Are you familiar with
[http://www.offconvex.org/2016/07/10/embeddingspolysemy/](http://www.offconvex.org/2016/07/10/embeddingspolysemy/)?

I read a blog post maybe a year ago that explained word embeddings under an
'atom interpretation', in which word embeddings are really sparse combinations
of 'atoms' (I don't really remember more than that). It was very interesting,
but then I forgot about it. Trying to find the post again I only came up with
the above paper, which is probably the same idea, but it wasn't what I
originally read.
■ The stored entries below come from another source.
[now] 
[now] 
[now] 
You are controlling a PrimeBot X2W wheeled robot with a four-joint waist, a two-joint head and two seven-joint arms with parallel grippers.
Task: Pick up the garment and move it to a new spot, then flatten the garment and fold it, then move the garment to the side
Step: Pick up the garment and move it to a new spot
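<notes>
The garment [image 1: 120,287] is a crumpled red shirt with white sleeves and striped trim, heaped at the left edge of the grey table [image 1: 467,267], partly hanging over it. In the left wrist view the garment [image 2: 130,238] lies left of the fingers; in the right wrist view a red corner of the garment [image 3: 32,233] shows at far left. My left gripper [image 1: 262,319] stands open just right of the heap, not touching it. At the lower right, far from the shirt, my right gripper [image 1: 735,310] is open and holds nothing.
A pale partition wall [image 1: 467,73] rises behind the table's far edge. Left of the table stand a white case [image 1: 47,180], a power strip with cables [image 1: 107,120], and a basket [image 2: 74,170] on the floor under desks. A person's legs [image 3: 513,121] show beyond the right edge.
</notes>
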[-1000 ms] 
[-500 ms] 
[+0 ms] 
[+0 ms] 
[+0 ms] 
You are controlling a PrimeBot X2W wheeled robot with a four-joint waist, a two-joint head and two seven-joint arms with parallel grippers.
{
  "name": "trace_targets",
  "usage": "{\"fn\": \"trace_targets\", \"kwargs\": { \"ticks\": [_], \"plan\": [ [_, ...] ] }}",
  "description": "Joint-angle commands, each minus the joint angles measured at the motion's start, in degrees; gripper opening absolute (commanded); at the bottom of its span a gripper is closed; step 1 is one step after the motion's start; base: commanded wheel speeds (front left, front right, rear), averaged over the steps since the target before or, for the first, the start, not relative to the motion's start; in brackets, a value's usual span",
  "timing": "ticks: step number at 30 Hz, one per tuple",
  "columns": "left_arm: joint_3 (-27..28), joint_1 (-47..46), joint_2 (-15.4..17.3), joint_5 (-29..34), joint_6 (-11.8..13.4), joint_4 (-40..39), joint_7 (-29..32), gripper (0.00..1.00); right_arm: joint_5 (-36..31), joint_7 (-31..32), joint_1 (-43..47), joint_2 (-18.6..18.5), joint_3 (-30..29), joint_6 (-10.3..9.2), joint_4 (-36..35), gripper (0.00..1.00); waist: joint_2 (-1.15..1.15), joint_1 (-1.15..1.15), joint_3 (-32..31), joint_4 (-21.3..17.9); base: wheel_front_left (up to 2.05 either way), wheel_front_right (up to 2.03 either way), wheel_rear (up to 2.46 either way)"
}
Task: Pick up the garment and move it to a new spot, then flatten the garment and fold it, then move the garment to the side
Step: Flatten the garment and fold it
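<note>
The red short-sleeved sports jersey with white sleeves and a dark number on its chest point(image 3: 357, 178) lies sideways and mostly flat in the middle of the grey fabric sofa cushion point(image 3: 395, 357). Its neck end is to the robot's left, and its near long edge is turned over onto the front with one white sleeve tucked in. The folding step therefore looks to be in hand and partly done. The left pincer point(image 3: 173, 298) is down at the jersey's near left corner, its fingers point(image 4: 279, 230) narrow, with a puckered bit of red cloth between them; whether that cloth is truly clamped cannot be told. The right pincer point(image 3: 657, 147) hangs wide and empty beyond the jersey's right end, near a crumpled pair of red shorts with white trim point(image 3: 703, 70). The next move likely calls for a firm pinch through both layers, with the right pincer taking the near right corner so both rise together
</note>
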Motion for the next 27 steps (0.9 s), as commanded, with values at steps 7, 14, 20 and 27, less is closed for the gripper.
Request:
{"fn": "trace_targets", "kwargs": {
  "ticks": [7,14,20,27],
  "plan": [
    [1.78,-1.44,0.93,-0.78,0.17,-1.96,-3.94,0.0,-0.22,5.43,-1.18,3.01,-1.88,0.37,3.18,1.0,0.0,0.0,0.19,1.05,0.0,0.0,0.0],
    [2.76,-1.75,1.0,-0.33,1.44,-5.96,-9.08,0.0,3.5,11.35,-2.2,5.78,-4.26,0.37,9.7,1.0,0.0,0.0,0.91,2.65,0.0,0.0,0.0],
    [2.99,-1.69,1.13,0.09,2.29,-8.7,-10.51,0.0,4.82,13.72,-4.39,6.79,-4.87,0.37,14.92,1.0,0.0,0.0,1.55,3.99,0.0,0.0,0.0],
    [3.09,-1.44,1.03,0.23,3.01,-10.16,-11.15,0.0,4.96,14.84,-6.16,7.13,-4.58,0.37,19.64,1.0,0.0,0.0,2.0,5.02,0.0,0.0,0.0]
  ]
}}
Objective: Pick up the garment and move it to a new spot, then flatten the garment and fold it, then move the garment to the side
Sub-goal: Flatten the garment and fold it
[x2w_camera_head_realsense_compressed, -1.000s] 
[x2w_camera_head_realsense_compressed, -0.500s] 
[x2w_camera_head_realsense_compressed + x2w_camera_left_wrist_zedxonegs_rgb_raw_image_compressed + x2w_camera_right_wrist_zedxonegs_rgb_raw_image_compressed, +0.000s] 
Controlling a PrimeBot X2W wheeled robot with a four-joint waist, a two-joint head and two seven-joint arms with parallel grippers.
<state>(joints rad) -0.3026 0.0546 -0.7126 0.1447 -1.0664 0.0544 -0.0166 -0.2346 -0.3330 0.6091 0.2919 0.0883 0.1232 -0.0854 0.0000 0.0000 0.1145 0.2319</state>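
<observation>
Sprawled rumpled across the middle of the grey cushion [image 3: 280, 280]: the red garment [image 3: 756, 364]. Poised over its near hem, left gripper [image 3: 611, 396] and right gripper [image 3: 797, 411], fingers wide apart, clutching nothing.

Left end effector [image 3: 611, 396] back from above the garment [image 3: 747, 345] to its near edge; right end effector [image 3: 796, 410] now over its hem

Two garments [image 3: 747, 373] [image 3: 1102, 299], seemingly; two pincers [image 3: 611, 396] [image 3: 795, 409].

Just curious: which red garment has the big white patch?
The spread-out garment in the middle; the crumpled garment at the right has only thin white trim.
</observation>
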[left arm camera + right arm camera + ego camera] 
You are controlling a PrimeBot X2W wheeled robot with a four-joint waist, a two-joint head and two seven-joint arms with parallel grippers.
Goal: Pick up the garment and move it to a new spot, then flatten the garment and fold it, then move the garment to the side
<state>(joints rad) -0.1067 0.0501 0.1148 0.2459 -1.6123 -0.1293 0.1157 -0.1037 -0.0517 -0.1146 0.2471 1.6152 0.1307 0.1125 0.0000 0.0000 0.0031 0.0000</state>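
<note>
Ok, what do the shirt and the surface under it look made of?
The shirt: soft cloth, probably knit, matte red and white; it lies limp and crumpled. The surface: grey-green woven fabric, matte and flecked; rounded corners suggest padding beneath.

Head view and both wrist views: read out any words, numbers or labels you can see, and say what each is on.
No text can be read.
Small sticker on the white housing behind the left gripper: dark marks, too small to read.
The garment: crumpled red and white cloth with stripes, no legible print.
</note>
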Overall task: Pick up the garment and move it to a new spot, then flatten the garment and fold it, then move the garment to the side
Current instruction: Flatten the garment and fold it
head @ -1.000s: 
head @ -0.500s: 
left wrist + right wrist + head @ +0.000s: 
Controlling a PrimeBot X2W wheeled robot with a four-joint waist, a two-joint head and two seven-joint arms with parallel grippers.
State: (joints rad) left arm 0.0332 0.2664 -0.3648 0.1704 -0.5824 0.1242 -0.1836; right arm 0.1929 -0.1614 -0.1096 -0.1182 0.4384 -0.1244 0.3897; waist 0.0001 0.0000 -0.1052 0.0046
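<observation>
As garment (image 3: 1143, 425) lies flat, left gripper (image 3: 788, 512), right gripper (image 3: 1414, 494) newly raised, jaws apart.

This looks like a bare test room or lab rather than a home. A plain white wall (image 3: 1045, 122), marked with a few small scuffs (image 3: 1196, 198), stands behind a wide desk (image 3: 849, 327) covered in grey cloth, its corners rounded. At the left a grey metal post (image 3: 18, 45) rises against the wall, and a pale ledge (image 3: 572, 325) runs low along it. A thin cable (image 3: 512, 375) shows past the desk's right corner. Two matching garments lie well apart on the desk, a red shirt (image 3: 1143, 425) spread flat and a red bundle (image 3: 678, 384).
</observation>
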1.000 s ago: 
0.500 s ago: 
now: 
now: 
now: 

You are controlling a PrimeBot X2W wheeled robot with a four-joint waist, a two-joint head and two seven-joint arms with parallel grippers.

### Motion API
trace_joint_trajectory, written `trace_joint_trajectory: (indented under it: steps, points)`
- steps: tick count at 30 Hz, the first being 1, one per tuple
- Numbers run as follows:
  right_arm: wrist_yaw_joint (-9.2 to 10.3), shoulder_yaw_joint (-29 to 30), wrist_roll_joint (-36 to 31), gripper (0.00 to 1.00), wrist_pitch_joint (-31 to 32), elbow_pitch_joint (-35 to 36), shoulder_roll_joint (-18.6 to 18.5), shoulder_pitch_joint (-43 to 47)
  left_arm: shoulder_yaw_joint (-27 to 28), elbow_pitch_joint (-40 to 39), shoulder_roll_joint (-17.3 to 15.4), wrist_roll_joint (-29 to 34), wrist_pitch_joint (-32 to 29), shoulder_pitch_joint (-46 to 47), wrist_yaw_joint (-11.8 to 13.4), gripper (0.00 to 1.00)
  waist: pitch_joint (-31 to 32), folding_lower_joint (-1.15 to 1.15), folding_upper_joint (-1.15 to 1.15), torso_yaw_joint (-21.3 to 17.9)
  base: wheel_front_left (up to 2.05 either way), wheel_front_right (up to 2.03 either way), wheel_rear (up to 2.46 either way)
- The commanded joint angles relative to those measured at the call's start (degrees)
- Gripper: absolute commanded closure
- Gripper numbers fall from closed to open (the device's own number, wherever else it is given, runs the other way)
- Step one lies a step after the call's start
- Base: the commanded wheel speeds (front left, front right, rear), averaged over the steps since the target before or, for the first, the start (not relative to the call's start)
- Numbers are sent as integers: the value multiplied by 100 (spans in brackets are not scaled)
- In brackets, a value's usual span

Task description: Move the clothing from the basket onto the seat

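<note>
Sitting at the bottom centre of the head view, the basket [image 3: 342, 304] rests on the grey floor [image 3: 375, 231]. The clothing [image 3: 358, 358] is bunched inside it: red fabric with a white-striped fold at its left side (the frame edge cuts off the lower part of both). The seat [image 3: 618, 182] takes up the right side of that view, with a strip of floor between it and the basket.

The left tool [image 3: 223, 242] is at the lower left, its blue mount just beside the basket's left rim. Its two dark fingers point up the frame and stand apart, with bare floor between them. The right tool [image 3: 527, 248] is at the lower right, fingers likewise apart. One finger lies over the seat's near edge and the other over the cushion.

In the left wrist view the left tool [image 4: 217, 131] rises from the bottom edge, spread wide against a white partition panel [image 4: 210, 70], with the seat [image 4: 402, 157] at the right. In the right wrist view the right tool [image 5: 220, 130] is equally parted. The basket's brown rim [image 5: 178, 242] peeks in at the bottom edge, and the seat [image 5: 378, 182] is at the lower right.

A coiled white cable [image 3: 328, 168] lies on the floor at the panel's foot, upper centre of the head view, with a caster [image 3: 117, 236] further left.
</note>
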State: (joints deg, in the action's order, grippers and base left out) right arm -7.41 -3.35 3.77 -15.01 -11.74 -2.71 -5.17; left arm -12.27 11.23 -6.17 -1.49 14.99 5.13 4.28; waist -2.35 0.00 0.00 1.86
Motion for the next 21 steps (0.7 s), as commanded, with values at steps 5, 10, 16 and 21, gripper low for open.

Wish I could find it.

------
arrmn
Word embeddings are not just useful for text, they can be applied whenever you
have relation between "tokens". You can use them to identifying nodes in
graphs that belong to the same group[0]. Another, in my opinion, really
interesting idea is to apply them to relational databases[1], you can simply
ask for similar rows.

It's a interesting article but the author didn't really provide good arguments
why I should stop using w2v.

[0] [http://www.kdd.org/kdd2017/papers/view/struc2vec-learning-
no...](http://www.kdd.org/kdd2017/papers/view/struc2vec-learning-node-
representations-from-structural-identity) [1]
[https://arxiv.org/abs/1603.07185](https://arxiv.org/abs/1603.07185)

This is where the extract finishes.